◆ Task instructions ◆
What you return must be every line below that includes the word "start".

◆ Source material ◆
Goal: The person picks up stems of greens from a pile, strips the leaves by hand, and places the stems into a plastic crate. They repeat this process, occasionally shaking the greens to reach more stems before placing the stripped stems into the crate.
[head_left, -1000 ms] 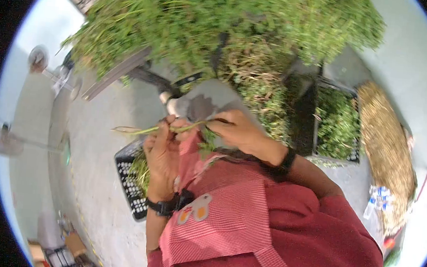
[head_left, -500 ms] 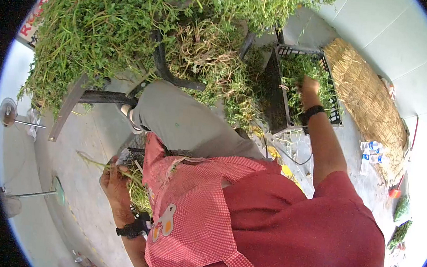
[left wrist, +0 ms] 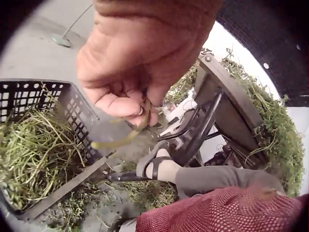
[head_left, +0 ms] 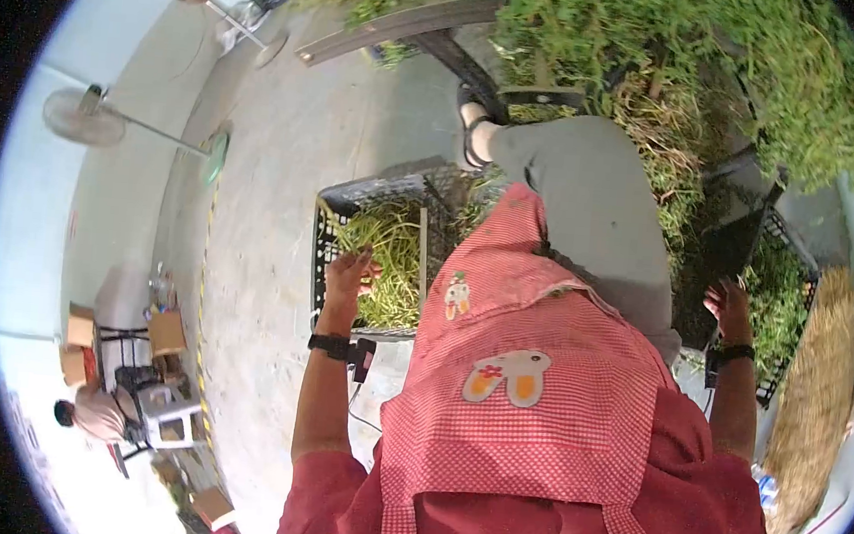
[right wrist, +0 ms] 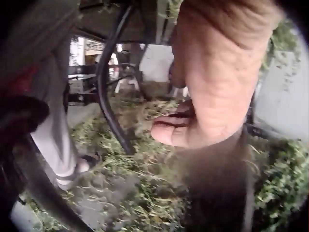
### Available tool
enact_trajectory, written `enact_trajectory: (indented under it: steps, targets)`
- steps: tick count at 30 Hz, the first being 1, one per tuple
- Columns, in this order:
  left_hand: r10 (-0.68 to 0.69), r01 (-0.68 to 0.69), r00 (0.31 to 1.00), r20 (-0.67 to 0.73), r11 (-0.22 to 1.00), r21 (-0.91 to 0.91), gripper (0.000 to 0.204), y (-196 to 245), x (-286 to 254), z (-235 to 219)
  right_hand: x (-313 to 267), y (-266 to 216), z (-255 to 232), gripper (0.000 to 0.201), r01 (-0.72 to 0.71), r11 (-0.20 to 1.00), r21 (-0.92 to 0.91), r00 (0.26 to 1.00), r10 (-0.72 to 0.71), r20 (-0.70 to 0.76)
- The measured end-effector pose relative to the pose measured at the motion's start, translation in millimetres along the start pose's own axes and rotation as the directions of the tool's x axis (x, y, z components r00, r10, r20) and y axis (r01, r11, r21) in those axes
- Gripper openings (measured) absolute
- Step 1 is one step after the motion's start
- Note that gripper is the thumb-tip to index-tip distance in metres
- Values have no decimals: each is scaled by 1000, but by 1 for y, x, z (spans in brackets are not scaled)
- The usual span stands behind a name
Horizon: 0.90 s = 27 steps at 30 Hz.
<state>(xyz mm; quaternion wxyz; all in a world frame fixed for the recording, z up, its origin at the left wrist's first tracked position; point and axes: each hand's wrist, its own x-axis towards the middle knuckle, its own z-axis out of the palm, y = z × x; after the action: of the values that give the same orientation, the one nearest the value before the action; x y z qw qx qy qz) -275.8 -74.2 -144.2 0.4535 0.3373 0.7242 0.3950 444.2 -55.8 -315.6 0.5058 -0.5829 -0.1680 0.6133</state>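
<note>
My left hand [head_left: 349, 281] is over a black plastic crate of green stems [head_left: 392, 264] to the left of the lap. In the left wrist view, its thumb and fingers pinch a yellowish-green stem [left wrist: 116, 143], blurred toward its tip. That crate [left wrist: 77, 104] has perforated walls. On the other side, my right hand [head_left: 730, 306] hangs beside a second dark crate [head_left: 795, 241] filled with leafy green sprigs [head_left: 780, 310]. Its fingers are loosely bent, and the right wrist view shows nothing held in them.
Ahead, a large heap of leafy greens [head_left: 606, 30] lies on a dark-framed table [head_left: 406, 26]. More cuttings [head_left: 663, 135] are scattered beneath it. A rolled straw mat [head_left: 818, 398] lies at the right. Standing fans [head_left: 86, 118] and a seated person [head_left: 99, 414] are at the left.
Both hands were together on a stem; then the right reached over the leafy crate while the left held the stem. Now the left is over the stem crate and the right has drawn back.
</note>
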Motion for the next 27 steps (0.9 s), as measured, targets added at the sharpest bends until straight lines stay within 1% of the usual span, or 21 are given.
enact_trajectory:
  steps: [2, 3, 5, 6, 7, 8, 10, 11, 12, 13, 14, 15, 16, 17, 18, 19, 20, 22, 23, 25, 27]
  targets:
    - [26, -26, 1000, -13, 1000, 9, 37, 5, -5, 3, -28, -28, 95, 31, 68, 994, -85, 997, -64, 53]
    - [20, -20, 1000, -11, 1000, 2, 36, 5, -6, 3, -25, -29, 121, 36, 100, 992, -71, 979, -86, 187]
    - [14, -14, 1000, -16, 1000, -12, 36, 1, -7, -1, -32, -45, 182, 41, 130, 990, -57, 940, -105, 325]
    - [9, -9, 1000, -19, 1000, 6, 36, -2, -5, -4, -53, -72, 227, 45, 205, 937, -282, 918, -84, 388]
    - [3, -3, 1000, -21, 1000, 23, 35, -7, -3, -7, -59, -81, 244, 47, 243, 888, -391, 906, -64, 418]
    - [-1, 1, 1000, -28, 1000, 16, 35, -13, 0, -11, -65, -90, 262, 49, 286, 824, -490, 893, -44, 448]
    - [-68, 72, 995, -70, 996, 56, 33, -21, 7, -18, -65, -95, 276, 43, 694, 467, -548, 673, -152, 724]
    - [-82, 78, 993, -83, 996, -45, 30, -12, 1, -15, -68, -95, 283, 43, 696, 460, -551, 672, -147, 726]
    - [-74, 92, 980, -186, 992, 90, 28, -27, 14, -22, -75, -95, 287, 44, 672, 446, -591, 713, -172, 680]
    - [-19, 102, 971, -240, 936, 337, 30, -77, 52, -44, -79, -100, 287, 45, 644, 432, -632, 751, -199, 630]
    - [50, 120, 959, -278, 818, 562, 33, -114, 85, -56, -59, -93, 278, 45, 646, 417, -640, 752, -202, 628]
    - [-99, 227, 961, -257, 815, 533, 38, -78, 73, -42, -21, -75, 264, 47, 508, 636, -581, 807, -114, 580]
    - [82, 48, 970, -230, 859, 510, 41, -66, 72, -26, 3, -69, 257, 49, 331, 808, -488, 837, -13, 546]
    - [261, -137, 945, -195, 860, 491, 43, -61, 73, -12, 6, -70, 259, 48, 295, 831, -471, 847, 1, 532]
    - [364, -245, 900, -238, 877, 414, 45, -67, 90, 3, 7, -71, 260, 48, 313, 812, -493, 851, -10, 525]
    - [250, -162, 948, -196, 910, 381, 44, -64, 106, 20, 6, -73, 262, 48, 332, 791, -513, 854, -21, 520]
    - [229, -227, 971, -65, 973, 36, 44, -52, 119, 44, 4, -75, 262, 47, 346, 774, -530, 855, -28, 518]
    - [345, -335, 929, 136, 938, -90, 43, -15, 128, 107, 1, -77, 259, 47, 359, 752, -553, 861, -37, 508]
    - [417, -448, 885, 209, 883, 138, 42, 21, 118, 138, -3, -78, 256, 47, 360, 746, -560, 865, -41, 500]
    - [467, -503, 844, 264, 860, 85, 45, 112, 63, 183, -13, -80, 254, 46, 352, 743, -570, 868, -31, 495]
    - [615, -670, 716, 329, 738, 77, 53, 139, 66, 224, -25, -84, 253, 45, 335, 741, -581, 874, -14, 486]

◆ Worked solution ◆
- The measured end-effector pose relative to the pose measured at the motion's start, translation in millimetres along the start pose's own axes and rotation as the directions of the tool's x axis (x, y, z components r00, r10, r20) and y axis (r01, r11, r21) in those axes
- Step 1 is one step after the motion's start

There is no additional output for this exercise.